> WORK TASK: Repeat the listing below word for word, leaving nothing out.

══════════════════════════════

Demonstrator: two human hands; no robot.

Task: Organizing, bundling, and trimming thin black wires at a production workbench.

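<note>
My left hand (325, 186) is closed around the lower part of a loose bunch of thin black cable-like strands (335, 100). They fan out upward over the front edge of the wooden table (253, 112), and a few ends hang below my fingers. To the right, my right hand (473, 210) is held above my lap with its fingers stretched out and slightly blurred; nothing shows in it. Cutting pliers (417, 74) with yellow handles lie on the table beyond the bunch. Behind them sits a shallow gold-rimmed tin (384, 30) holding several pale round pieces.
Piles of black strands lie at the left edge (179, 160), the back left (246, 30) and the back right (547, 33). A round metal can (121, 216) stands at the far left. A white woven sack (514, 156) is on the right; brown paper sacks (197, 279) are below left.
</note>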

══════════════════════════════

> FINAL ANSWER:
Demonstrator: two human hands; no robot.

Task: Organizing, bundling, and trimming thin black wires at a production workbench.

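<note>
My left hand (325, 186) is closed around the lower part of a loose bunch of thin black cable-like strands (335, 100). They fan out upward over the front edge of the wooden table (253, 112), and a few ends hang below my fingers. To the right, my right hand (473, 210) is held above my lap with its fingers stretched out and slightly blurred; nothing shows in it. Cutting pliers (417, 74) with yellow handles lie on the table beyond the bunch. Behind them sits a shallow gold-rimmed tin (384, 30) holding several pale round pieces.
Piles of black strands lie at the left edge (179, 160), the back left (246, 30) and the back right (547, 33). A round metal can (121, 216) stands at the far left. A white woven sack (514, 156) is on the right; brown paper sacks (197, 279) are below left.
</note>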

This output is finished.